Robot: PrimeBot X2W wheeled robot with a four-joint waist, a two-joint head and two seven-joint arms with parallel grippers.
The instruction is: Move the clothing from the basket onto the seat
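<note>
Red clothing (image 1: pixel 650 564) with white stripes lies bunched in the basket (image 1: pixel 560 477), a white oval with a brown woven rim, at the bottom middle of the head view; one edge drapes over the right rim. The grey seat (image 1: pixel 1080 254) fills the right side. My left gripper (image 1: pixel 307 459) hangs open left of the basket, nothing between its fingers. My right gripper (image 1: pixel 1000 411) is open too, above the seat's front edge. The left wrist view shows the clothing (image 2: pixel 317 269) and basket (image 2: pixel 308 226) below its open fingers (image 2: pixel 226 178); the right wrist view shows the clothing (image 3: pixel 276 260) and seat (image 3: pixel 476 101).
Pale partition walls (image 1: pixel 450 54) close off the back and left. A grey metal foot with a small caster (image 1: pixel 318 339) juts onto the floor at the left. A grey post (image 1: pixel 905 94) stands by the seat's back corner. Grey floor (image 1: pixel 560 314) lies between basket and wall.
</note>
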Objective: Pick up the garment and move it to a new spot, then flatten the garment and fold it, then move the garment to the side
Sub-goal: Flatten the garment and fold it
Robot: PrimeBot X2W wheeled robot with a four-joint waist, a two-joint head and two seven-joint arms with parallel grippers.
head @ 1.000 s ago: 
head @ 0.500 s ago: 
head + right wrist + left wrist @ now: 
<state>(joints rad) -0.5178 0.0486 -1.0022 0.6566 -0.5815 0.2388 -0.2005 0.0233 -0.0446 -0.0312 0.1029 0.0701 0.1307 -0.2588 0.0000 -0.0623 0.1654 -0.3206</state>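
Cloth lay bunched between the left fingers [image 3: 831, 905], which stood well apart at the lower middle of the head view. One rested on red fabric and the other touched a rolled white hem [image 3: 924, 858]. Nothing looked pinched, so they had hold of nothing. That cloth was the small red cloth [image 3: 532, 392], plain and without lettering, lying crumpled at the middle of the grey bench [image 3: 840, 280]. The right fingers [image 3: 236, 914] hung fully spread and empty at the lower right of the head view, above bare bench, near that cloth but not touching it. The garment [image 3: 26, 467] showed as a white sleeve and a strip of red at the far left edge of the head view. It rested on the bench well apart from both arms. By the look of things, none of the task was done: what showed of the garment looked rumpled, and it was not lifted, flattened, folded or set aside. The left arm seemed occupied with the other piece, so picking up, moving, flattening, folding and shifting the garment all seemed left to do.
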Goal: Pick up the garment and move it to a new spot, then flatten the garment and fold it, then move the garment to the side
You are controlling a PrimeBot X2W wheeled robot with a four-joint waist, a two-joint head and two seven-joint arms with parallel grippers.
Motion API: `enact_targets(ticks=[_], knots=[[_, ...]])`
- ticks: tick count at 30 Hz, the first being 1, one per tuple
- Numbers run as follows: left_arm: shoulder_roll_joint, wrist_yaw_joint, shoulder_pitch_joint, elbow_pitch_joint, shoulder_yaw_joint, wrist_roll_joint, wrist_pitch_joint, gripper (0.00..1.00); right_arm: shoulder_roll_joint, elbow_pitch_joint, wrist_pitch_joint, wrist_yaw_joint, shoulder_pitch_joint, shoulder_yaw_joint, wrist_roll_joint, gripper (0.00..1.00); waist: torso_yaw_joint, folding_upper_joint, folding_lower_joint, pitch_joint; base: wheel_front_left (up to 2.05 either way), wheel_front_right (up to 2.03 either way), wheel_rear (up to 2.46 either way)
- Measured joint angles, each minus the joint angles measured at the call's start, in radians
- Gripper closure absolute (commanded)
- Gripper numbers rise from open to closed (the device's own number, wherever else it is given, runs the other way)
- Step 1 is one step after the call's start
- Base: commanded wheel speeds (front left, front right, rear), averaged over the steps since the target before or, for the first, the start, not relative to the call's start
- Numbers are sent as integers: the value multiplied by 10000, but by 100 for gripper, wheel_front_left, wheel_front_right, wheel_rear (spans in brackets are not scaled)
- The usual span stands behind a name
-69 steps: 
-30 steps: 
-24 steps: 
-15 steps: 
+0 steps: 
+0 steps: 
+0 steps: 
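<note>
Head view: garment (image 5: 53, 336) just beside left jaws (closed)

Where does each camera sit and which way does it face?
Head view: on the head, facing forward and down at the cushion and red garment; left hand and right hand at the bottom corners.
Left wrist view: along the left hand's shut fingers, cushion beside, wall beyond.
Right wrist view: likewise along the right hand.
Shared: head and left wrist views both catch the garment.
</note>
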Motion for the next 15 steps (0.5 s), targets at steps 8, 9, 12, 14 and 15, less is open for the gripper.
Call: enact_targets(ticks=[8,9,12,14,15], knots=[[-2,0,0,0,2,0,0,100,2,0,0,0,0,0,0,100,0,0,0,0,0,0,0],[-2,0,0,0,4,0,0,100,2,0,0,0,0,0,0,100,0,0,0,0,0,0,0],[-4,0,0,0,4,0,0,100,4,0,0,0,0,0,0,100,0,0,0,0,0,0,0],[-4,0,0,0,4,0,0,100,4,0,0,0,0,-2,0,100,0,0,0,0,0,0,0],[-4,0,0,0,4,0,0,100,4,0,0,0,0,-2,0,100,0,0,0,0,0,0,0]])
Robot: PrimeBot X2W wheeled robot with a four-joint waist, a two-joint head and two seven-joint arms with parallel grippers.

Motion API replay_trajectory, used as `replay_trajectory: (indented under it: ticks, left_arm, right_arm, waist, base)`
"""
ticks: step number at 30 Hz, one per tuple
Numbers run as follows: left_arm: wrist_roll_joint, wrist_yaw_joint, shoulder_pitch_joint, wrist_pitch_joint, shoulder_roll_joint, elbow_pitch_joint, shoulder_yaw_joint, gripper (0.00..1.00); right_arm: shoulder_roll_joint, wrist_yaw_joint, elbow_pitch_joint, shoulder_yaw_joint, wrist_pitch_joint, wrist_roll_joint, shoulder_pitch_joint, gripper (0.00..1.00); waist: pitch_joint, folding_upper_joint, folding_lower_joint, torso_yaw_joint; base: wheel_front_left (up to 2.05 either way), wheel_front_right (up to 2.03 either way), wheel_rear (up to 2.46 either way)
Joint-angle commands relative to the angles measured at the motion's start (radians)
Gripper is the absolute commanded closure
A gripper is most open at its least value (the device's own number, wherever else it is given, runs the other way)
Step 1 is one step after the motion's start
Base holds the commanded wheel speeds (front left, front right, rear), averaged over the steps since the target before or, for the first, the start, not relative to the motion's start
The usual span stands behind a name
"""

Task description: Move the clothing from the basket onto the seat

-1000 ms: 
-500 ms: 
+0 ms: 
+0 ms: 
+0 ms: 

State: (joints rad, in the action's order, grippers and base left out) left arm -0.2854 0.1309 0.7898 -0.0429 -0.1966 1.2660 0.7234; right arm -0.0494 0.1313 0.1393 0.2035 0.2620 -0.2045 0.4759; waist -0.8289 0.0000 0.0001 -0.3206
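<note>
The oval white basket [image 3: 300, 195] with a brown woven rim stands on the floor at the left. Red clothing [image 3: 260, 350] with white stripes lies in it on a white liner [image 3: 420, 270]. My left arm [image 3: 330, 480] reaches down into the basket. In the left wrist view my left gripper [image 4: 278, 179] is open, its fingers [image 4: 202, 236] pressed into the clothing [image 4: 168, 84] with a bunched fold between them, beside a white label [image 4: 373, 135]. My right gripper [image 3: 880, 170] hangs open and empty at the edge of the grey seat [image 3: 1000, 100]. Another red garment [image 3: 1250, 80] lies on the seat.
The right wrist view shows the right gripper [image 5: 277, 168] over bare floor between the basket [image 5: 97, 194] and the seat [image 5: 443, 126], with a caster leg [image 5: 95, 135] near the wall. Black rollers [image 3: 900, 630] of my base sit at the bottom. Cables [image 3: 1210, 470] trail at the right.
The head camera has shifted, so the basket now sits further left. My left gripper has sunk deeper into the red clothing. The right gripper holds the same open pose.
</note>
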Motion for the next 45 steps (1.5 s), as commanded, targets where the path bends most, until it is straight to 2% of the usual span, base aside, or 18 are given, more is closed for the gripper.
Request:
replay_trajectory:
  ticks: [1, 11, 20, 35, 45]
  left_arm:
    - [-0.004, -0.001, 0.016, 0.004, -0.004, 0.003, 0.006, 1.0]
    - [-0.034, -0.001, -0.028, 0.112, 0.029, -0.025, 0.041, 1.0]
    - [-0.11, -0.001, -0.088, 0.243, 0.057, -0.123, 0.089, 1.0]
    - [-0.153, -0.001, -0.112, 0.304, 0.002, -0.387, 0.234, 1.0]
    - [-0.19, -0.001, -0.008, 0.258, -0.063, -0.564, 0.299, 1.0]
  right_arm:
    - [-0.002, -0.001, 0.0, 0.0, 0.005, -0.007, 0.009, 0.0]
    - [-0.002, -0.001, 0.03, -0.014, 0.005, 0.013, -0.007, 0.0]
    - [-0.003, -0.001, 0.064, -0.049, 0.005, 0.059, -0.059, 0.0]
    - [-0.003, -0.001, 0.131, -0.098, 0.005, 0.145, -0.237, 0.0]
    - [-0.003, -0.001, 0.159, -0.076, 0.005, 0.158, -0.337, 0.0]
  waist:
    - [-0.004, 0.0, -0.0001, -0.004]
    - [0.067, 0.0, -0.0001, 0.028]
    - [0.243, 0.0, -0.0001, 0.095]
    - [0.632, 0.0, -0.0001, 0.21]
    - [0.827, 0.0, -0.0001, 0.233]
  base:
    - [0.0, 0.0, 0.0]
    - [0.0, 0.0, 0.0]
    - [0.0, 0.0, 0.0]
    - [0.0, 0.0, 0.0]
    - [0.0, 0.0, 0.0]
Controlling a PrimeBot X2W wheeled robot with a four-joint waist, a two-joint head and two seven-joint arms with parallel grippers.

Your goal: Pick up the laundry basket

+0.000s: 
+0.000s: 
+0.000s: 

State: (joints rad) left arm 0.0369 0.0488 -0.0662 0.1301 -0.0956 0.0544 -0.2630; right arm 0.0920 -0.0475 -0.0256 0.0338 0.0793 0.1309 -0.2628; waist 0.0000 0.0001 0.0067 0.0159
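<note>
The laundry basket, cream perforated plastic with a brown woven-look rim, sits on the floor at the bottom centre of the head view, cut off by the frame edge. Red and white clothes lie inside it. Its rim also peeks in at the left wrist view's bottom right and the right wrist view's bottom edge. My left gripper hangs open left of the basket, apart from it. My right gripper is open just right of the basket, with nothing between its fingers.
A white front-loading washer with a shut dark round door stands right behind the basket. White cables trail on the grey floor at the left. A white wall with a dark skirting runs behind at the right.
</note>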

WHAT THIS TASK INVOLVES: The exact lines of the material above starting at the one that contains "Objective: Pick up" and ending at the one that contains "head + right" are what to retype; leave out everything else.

SOLVED EXERCISE:
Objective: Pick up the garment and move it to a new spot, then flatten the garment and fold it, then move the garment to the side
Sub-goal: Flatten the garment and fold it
Robot: PrimeBot X2W wheeled robot with a four-joint waist, a two-joint head and two seven-joint arms with parallel grippers.
head @ 1.000 s ago: 
head @ 0.500 s ago: 
head + right wrist + left wrist @ now: 

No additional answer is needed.